|
|
www.design-reuse-embedded.com |
Rebellions Builds Chiplet Roadmap, Merges with Sapeon
www.eetimes.com, Oct. 17, 2024 –
South Korean AI chip startup Rebellions has partnered with ADTechnology, Samsung Foundry and Arm to build chiplet-based data center AI accelerator products. Rebellions will integrate its forthcoming chiplet-based AI accelerator, Rebel, with ADTechnology's Arm-based CPU chiplet.

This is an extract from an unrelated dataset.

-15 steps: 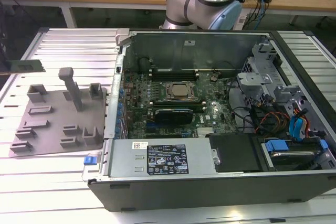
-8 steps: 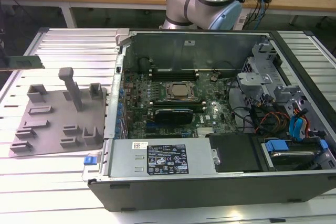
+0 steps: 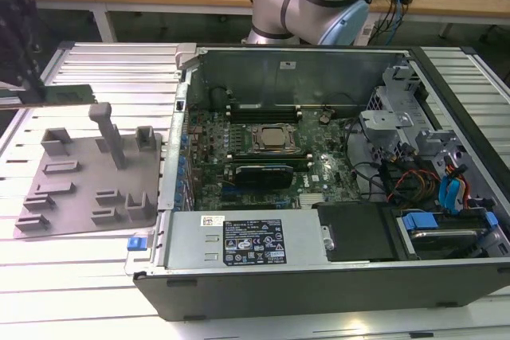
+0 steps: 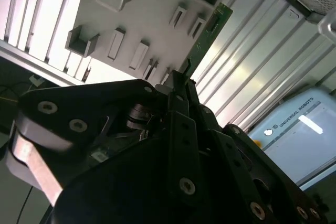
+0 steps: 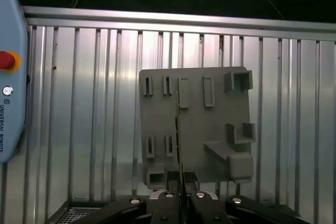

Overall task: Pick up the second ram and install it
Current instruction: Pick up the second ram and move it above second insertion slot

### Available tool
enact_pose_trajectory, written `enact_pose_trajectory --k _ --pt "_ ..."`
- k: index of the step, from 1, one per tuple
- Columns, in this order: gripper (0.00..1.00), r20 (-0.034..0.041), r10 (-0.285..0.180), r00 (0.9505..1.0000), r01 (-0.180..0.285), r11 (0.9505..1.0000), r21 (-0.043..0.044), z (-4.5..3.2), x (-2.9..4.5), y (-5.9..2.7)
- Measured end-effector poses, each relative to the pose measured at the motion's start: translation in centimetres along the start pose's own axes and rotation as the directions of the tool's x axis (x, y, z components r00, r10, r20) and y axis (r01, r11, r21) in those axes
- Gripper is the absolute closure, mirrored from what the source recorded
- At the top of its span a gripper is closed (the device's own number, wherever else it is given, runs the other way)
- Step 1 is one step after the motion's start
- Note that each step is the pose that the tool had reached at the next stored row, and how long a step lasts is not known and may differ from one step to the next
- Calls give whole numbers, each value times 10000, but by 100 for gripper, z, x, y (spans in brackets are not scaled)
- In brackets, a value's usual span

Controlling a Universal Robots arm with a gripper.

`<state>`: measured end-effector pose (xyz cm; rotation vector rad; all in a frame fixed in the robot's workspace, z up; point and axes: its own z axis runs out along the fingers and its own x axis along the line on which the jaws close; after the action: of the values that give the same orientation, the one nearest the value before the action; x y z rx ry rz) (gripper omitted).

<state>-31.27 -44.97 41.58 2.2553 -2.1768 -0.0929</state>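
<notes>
The end effector (image 5: 181, 200) grips the second ram (image 3: 68, 95) on edge above the grey holder tray (image 3: 84, 177) (the stick juts out past it), long axis pointing toward the open computer case (image 3: 263, 65) on the exterior view's right.

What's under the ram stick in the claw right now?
The grey fixture plate lies below the second ram, resting on the slatted table. The claw hides the stick's gripped end.

Ribbed metal table (image 3: 80, 276) carries grey fixture plate (image 3: 80, 181), open computer case (image 3: 319, 296) just beside.
</notes>
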Motion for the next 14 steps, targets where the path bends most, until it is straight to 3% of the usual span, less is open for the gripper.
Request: enact_pose_trajectory --k 6,12,14 --pt "89 1 -1 10000 1 10000 -2 -8 5 -265" --pt "89 -18 -1 10000 1 10000 -3 -15 -41 -557" --pt "89 -19 0 10000 0 10000 -3 -16 -52 -611"
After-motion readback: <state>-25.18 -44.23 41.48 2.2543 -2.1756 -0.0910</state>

The ADTechnology CPU chiplet is based on Arm Neoverse compute subsystems V3. ADTechnology will design and implement the CPU chiplet on Samsung 2 nm.
Rebellions is already part of the Arm ecosystem, Rebellions CTO Jinwook Oh told EE Times. "We already have Arm IP [in existing chips]," he said. "Arm has helped us a lot with the Atom project."
The ease of emulating Arm CPU IP for validation and software stack development was another reason to choose Arm, Oh said.
Third generation
Rebellions, founded in 2020, has two generations of its chips already on the market.
The company's first-generation chip, Ion, is aimed at low-latency inference for the financial trading segment. It has a single instance of Rebellions' CGRA-like accelerator, offering 4 TFLOPS of FP16 compute, implemented in TSMC 7 nm.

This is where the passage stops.